The original version of this page is from a document Grace and Ned made to get a grasp on what we'd be asking TTI students to do in their first lesson.

Chronologically

  1. Make the anemometer. (This will probably need a lot of pictures to explain it)
  2. Get it moving (either on the back of a bike, or with wind, not by blowing on it)
    • Record the most common voltage and the highest one on the website/printout.
  3. Come back inside: a timekeeper should let everyone know when a minute is up while everyone else tries to make the most common voltage they saw outside and counts revolutions.
  4. Do the same thing but try and make half the voltage.
  5. Everyone divides the voltage of each trial by the RPM. The numbers should be similar; if they’re not, then try making the same two voltages again.
  6. That number?
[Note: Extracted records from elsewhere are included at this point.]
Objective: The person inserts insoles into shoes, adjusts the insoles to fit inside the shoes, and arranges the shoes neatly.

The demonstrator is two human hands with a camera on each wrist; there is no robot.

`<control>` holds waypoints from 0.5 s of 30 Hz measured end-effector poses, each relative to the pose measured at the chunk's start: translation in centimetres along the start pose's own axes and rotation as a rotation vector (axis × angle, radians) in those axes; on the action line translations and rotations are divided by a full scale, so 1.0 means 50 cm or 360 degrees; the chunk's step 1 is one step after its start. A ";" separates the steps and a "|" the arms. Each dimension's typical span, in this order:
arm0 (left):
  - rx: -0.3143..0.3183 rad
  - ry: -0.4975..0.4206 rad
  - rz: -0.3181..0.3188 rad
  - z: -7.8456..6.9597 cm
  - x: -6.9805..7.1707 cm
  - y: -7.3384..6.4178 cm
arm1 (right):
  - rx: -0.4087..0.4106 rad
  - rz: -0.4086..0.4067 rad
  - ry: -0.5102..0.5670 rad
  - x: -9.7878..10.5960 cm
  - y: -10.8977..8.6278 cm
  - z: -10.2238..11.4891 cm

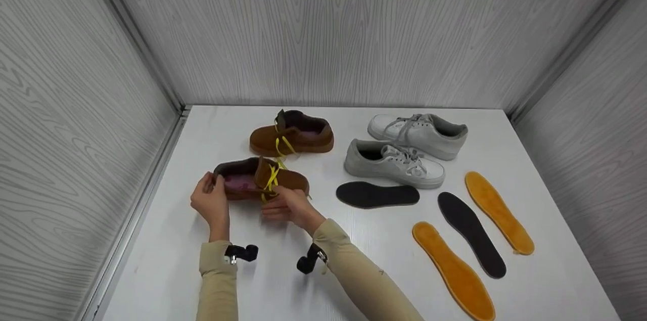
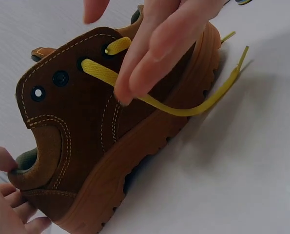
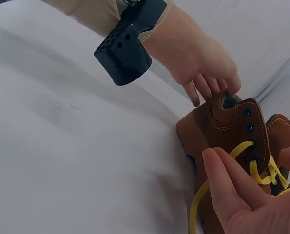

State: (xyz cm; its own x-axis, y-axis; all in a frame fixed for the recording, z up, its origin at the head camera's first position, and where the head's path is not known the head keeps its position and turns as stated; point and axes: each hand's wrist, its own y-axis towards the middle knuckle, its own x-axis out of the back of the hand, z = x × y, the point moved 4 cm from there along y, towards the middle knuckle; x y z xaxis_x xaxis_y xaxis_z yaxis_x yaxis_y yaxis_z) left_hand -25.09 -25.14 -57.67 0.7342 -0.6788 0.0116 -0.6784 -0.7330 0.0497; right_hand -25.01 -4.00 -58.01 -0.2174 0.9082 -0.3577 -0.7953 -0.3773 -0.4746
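Observation:
A brown lace-up shoe [image 1: 294, 180] with yellow laces [image 2: 98, 71] stands on the table, its toe to the right. At its heel, my left hand [image 1: 211, 205] grips the collar, thumb at the inside edge and fingers behind. My right hand [image 1: 292, 205] is beside the near side of the shoe by the laces. Its fingers [image 3: 227, 178] are fairly straight, with the thumb apart from them. One loose lace end hangs down past these fingers onto the table. Inside the shoe a pinkish insole [image 1: 241, 182] shows.
Behind stands the matching brown shoe [image 1: 293, 143]. To the right are two white sneakers [image 1: 417, 136], two black insoles [image 1: 378, 195] and two orange insoles [image 1: 455, 273], lying flat on the white table [image 1: 167, 260]. Grey wood-grain panels [image 1: 323, 33] enclose the back and sides.

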 end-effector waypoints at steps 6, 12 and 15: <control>0.0044 0.0042 -0.0057 0.003 0.002 -0.001 | -0.0068 0.0021 0.0137 -0.016 0.014 -0.019; 0.0050 0.0067 -0.0075 0.005 -0.005 0.000 | -0.0086 0.0002 0.0134 -0.014 0.023 -0.021; 0.0025 0.0115 -0.0085 0.001 -0.007 0.001 | -0.0067 -0.0045 0.0200 -0.013 0.026 -0.018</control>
State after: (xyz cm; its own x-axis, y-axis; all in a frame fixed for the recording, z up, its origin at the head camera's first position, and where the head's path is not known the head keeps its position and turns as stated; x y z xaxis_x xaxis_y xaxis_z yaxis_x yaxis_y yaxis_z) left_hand -25.38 -24.93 -57.74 0.7687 -0.6344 0.0812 -0.6384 -0.7689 0.0366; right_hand -25.41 -5.23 -59.13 -0.1206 0.8896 -0.4405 -0.7749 -0.3617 -0.5183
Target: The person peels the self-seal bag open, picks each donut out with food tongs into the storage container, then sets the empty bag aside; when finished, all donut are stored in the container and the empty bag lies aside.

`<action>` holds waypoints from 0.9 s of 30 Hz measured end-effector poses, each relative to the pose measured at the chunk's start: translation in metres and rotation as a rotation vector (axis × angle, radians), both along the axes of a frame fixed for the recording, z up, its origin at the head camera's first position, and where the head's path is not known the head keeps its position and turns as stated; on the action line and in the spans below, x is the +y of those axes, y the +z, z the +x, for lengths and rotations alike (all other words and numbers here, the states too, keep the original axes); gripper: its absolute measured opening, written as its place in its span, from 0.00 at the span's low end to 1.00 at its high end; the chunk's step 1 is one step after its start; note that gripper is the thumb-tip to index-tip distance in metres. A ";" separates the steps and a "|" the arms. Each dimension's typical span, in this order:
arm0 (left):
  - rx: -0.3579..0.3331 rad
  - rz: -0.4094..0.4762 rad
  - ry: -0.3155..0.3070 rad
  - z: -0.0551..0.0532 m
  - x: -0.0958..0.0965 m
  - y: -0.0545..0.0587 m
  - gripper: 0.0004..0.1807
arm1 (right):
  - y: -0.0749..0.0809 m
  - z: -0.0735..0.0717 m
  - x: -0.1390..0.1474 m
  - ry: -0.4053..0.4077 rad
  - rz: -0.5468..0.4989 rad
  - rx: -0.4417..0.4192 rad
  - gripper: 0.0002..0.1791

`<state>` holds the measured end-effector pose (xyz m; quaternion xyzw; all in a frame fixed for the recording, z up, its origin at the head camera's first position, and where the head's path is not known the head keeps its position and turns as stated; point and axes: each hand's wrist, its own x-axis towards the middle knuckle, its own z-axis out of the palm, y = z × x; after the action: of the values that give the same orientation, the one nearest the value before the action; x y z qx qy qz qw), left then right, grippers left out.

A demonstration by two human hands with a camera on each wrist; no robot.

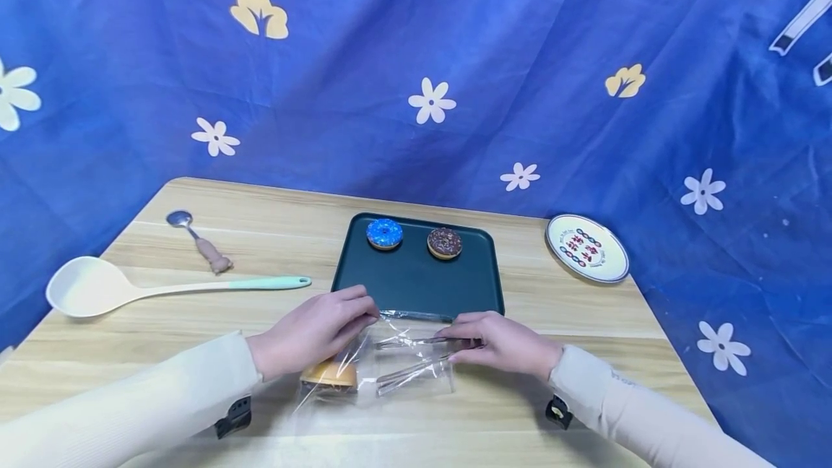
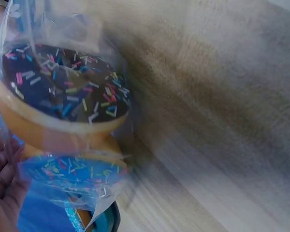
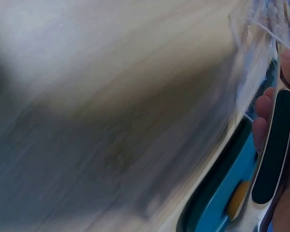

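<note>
My left hand [image 1: 318,331] pinches the upper edge of a clear plastic bag [image 1: 367,374] in front of the tray. Inside the bag are a chocolate doughnut [image 2: 63,87] with coloured sprinkles and, against it, a blue-iced doughnut [image 2: 72,170]. From the right, my right hand [image 1: 503,344] grips metal tongs [image 3: 271,145] with dark handle inlays. Their two arms stand spread within the bag's mouth, tips pointing left toward the doughnuts, with no doughnut between them.
Behind the bag lies a dark green tray [image 1: 416,280], bearing a blue doughnut [image 1: 385,234] and a chocolate doughnut [image 1: 445,243]. At left are a white ladle [image 1: 91,286] with a mint handle and a small spoon [image 1: 206,250]. A printed plate [image 1: 604,266] sits at far right.
</note>
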<state>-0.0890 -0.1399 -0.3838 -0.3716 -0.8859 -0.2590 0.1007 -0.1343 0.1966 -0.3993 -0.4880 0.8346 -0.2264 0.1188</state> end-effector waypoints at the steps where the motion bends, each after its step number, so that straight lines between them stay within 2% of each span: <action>1: 0.006 -0.001 0.000 0.000 0.000 0.000 0.05 | -0.001 0.000 -0.001 0.006 0.000 0.004 0.23; 4: 0.007 0.004 -0.003 0.000 -0.001 0.000 0.05 | -0.003 0.000 -0.001 0.004 0.001 0.021 0.23; 8: -0.012 0.022 0.007 -0.001 -0.003 0.000 0.05 | -0.003 0.000 0.002 -0.051 0.002 0.018 0.24; 12: 0.003 0.036 0.019 -0.003 -0.003 0.001 0.04 | -0.001 0.000 0.002 -0.081 0.005 0.010 0.24; 19: 0.010 0.035 0.030 -0.004 -0.002 0.003 0.04 | -0.001 0.000 -0.005 -0.016 -0.020 0.033 0.23; 27: -0.010 0.029 0.037 -0.004 -0.001 0.005 0.04 | -0.001 0.000 -0.013 0.012 0.030 -0.062 0.25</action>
<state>-0.0928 -0.1407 -0.3791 -0.3525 -0.8891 -0.2717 0.1064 -0.1346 0.1840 -0.4000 -0.4839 0.8308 -0.2282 0.1534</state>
It’s k_V! Calculate what RPM you’ll get to make some voltage near what you’ve already tested.
  7. So what rpm was it moving at the highest Voltage you measured?
  8. Now a geometry problem: given that what’s important is the center of the cup, you know the size of the racetrack; the previously computed RPM is how many laps it does per minute. So how fast is the ‘racer’ moving?
  9. That’s the wind speed (this could use a convincing illustration, I think).
  10. Finally, measure the speed at which you can pedal a bike, or the wind speed around your house.

Illustration Ideas

making the anemometer

  • brief illustration of “catching the wind”: very simple pic of an anemometer moving as the wind pushes it. Should show crossbar, short shaft, motor, and very simple cups.
  • focus in on the cups - they have to catch the wind, they have to all be in the same direction. Again, very simple drawing of anemometer. Perhaps use arrows to show directions of cups.
  • Draw a few examples of “things that could be cups” or even “shapes that could be cups”
  • Drawing for construction suggestions - how shaft should fit onto motor (glue? pin? etc). All shaft/cups/motor should move at once.

testing the anemometer

  • picture of anemometer hooked up to voltmeter
  • picture of testing on bike
  • picture of testing in wind

timekeeper testing

  • picture of the exercise - one dude keeping time, others turning, looking at voltage
  • possibly with a “counting spiral” for counting revolutions

working out wind speed

  • Racetrack analogy illustration.Compare dude on a racetrack (SEE HIM RUN IN A CIRCLE) with cup on anemometer (SEE IT MOVE IN A CIRCLE).